Minneapolis Laboratory analysis continues to confirm that a variety of chemical compounds other than MDMA are being sold as ecstasy.

New York Other substances are often sold as ecstasy.

Seattle The quality and consistency of MDMA remains unpredictable.

 


Phencyclidine

In the first half of 2001, PCP indicators increased significantly in three CEWG areas: Los Angeles, Philadelphia, and Washington, D.C. These areas, together with Chicago, also had the highest rates of PCP ED mentions per 100,000 population in the first half of 2001: eight in both Chicago and Philadelphia, five in Los Angeles, and four in Washington, D.C. The numbers of PCP ED mentions in these four CEWG areas are shown in exhibit 16.

 

Exhibit 16. CEWG Areas with the Highest Number of DAWN ED PCP Mentions: First Half of 2000-First Half of 20011

CEWG Area 1998 1999 2000 Percent Change2
2H00, 1H01 1H00, 1H01
Chicago 429 574 504    
Los Angeles 456 367 484 31.9  
Philadelphia 233 370 380   63.1
Washington D.C. 138 179 199   44.2
1 Estimates for 2001 are preliminary
2 These columns denote statistically significant (p<0.05) increases between estimates for the time periods noted.
SOURCE: Adapted from DAWN, Office of Applied Studies, SAMHSA

 

Across the coterminous United States, DAWN ED mentions of PCP increased nearly 48 percent from 1999 to 2000, from 3,663 to 5,404. The increases were significant in nine CEWG areas (exhibit 17).

 

Exhibit 17. Number of DAWN ED PCP Mentions in Nine CEWG Areas: 1999-2000

CEWG Area 1999 2000 Percent Change1
Baltimore 45 73 62.2
Boston 7 11 57.1
Chicago 631 1,003 59.0
Dallas 95 120 26.3
Los Angeles 731 823 12.6
Newark 15 39 160.0
St. Louis 26 74 184.6
Seattle 47 116 146.8
Washington D.C. 176 317 80.1
1 This column denotes statistically significant (p<0.05) increases between 1999 and 2000.
SOURCE: Adapted from DAWN, Office of Applied Studies, SAMHSA

 

In 2000, there were relatively few hallucinogen-related (including PCP, lysergic acid diethylamide [LSD], and other hallucinogens) deaths reported by DAWN MEs in CEWG areas. The highest numbers of such deaths were reported in Philadelphia (33 mentions), Los Angeles (22), and Chicago and Washington, D.C. (each reporting 9).

In Washington, D.C., treatment admissions for primary PCP abuse rose 144 percent, from 43 in 2000 to 105 in 2001.

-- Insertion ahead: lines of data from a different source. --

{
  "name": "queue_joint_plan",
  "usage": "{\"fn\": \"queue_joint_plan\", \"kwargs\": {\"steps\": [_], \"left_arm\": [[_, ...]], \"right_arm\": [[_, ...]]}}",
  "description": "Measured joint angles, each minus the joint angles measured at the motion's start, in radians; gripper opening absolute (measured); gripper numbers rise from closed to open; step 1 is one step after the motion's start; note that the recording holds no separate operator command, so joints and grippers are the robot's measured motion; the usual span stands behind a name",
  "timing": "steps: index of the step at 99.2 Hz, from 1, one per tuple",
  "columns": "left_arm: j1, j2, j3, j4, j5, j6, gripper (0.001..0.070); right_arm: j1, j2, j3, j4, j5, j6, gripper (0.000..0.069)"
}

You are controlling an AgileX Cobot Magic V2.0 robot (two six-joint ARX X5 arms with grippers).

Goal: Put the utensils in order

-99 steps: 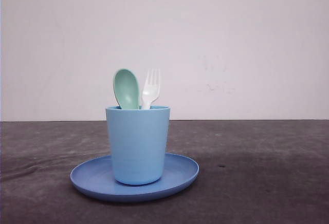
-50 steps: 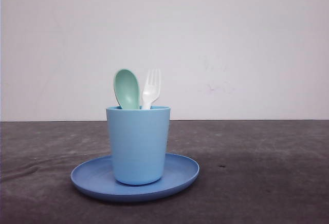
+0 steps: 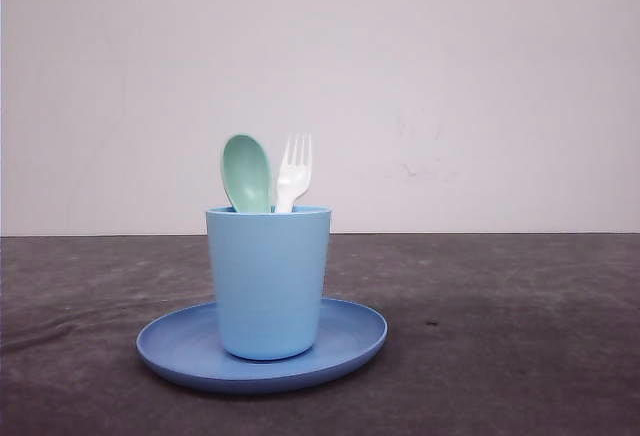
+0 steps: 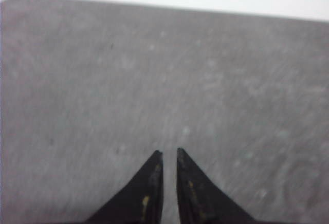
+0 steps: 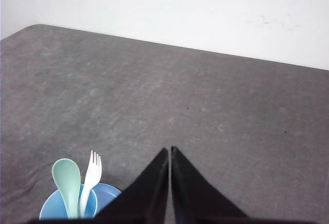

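A smooth light blue cup (image 3: pixel 268 281) stands upright on a round blue plate (image 3: pixel 355 331), left of centre on the dark grey, mottled table (image 3: pixel 520 336); a plain white wall (image 3: pixel 450 76) rises behind. Inside the cup, the mint-green spoon (image 3: pixel 246 172) and the white fork (image 3: pixel 294 171) stand side by side, heads up, spoon on the left. The left gripper (image 4: pixel 169 154) is nearly closed and empty over bare table; the right gripper (image 5: pixel 170 150) is closed, empty, near the cup.

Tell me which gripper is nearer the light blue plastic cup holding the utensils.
Right, most likely. The right gripper has the light blue plastic cup close beside it in its wrist view; the left gripper hangs over bare grey table.
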Motion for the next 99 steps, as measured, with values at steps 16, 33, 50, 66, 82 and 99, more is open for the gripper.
{"fn": "queue_joint_plan", "kwargs": {"steps": [16,33,50,66,82,99], "left_arm": [[0.013,-0.090,-0.028,0.017,0.003,0.014,0.0023],[0.015,-0.097,-0.029,0.018,0.003,0.032,0.0023],[0.015,-0.097,-0.028,0.018,0.003,0.028,0.0023],[0.015,-0.097,-0.029,0.018,0.003,0.028,0.0023],[0.015,-0.097,-0.028,0.018,0.003,0.028,0.0023],[0.015,-0.097,-0.029,0.018,0.003,0.028,0.0023]], "right_arm": [[0.000,0.000,0.000,0.000,0.000,0.000,0.0007],[0.000,0.000,0.000,0.000,0.000,0.000,0.0007],[0.000,0.000,0.000,0.000,0.000,0.000,0.0007],[0.000,0.000,0.000,0.000,0.000,0.000,0.0007],[0.000,0.000,0.000,0.000,0.000,0.000,0.0007],[0.000,0.000,0.000,0.000,0.000,0.000,0.0007]]}}
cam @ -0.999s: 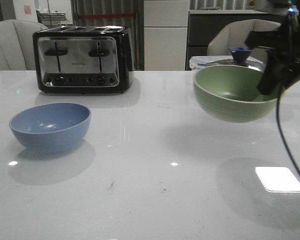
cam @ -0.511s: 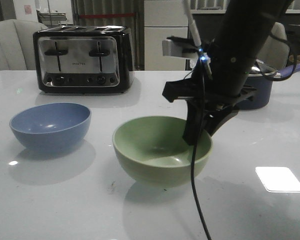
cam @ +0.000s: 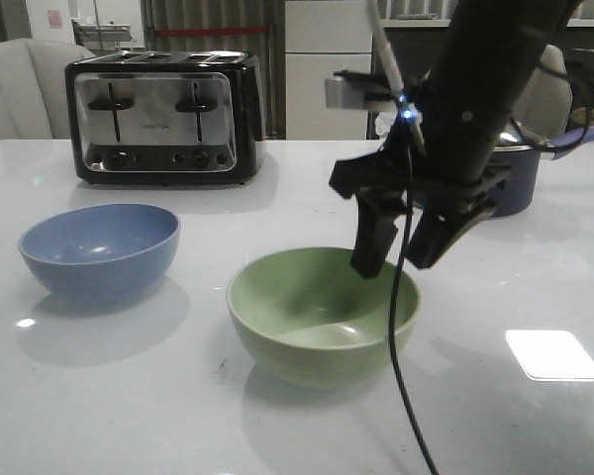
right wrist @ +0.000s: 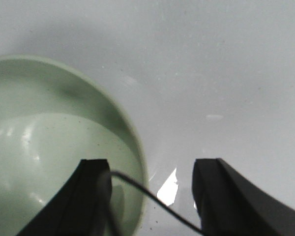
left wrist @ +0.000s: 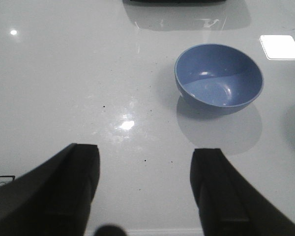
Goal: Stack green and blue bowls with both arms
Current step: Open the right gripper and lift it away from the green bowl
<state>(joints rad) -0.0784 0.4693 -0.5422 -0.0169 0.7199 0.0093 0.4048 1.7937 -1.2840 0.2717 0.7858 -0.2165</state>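
Observation:
The green bowl sits on the white table near the middle front; it also shows in the right wrist view. My right gripper is open and hovers just above the bowl's right rim, one finger over the inside and one outside, holding nothing. In the right wrist view the gripper straddles the rim. The blue bowl sits alone at the left and shows in the left wrist view. My left gripper is open and empty, well short of the blue bowl; it does not show in the front view.
A black and silver toaster stands at the back left. A dark lidded saucepan with a purple handle stands behind my right arm. A black cable hangs from the right arm across the green bowl's front. Chairs stand beyond the table.
My right arm carried the green bowl from the back right to the table's middle, set it down, opened, and has now lifted slightly off the rim. The blue bowl has not moved.

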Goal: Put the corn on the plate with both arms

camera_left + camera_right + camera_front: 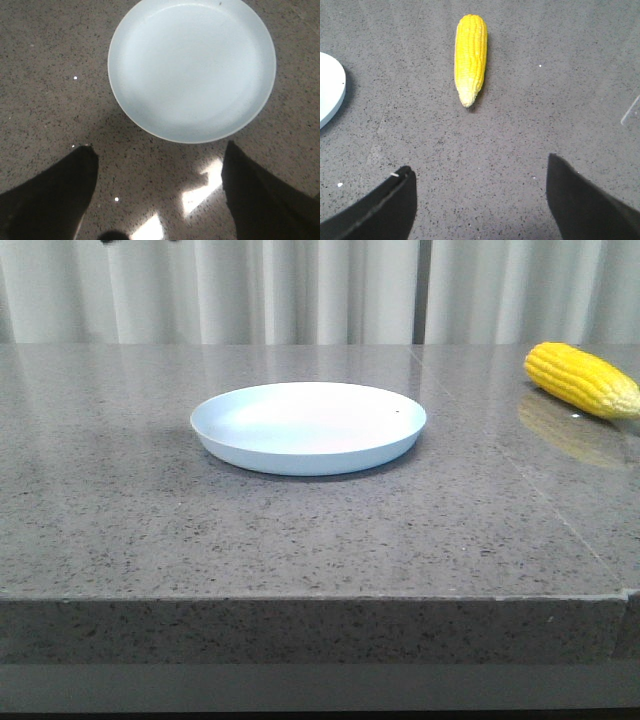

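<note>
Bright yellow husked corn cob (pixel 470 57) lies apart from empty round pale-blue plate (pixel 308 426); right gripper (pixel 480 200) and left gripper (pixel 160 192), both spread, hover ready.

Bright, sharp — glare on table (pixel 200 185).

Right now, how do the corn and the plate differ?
The corn is bright yellow and long, tapering to a pale tip; the plate is pale blue-white, round and shallow. The plate sits near the table's middle and holds nothing; the corn lies far right. Both rest on the grey table, apart, untouched.
</note>
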Robot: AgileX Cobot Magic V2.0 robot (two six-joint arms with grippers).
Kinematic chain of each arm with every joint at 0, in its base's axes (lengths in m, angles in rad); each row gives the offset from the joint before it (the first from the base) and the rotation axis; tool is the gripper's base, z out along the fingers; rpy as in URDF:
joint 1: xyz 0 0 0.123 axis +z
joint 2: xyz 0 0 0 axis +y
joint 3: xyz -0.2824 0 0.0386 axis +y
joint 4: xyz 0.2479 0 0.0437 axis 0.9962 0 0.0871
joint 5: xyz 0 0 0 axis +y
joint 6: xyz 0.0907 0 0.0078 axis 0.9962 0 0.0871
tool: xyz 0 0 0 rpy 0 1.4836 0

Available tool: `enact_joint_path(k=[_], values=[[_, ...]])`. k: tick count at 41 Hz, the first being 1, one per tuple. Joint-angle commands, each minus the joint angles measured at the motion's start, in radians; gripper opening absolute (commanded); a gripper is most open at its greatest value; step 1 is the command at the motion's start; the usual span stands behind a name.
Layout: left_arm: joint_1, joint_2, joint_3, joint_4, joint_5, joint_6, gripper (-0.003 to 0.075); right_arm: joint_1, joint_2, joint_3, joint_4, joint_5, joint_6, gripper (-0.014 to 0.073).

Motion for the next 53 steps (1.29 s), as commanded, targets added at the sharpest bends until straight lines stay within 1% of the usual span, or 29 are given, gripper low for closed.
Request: enact_joint_path(k=[1,7,12,18,27,32,35,40,49,53], values=[[-0.072,-0.119,0.025,0.097,-0.031,-0.085,0.0494,-0.002,0.009,-0.025,-0.012,-0.076,-0.010,0.0562],[-0.127,-0.239,0.118,0.133,-0.050,-0.150,0.0493,-0.002,0.009,-0.025,-0.012,-0.076,-0.010,0.0562],[-0.128,-0.348,0.219,0.135,-0.101,-0.200,0.0493,-0.002,0.009,-0.025,-0.012,-0.076,-0.010,0.0562],[-0.124,-0.488,0.346,0.138,-0.163,-0.221,0.0493,-0.002,0.009,-0.025,-0.012,-0.076,-0.010,0.0562],[-0.124,-0.652,0.483,0.138,-0.172,-0.263,0.0493,-0.002,0.009,-0.025,-0.012,-0.076,-0.010,0.0562],[-0.124,-0.713,0.520,0.141,-0.172,-0.264,0.0493,-0.002,0.009,-0.025,-0.012,-0.076,-0.010,0.0562],[-0.124,-0.729,0.530,0.169,-0.169,-0.288,0.0493,-0.002,0.009,-0.025,-0.012,-0.076,-0.010,0.0562],[-0.124,-0.735,0.538,0.217,-0.165,-0.320,0.0493,-0.002,0.009,-0.025,-0.012,-0.076,-0.010,0.0562],[-0.124,-0.735,0.538,0.217,-0.165,-0.330,0.0493,-0.002,0.009,-0.025,-0.012,-0.077,-0.010,0.0562],[-0.124,-0.735,0.538,0.217,-0.163,-0.330,0.0493,-0.002,0.009,-0.025,-0.012,-0.110,-0.010,0.0562]])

In the ADAM program in the first three quarters of 2001, 6.6 percent of the adult male arrestees in Philadelphia tested positive for PCP. This was, by far, the highest percentage of adult males testing PCP-positive in the CEWG areas included in ADAM.


International Highlights

Canada

The Canadian Community Epidemiology Network on Drug Use representative presented National Population Health Survey data on alcohol use among the 15 and older population. The findings indicated that 76 percent of this population were past-year drinkers--81 percent of adult men and 72 percent of women. Among youth age 15-19, 74 percent had consumed alcohol in the prior 12 months. Only 9 percent of the population were considered abstainers. Data from various sources showed a strong association between use of alcohol and illicit drugs and criminal activity. Among individuals accessing treatment in the Halifax area, alcohol continues to be the most commonly abused drug, but an increasing number of polydrug users who have concurrent mental health problems are accessing services. In the Atlantic Provinces, prescription opiates are the major drugs involved in narcotic addiction, with the main supply of injectable opiates being hydromorphone and morphine.


Israel and Palestine

Health and community officials and researchers are in the process of establishing a substance abuse monitoring system in Israel and Palestine. The system, in several respects, will be modeled after the CEWG. The system is being developed through established working relationships between Israelis, Palestinians, and international experts. Knowledge is being shared in a mutual effort to establish monitoring systems in both countries. The objective is to obtain and use information to establish policies and programs to control drug abuse. Initially, the effort has focused on drug abuse in youth populations.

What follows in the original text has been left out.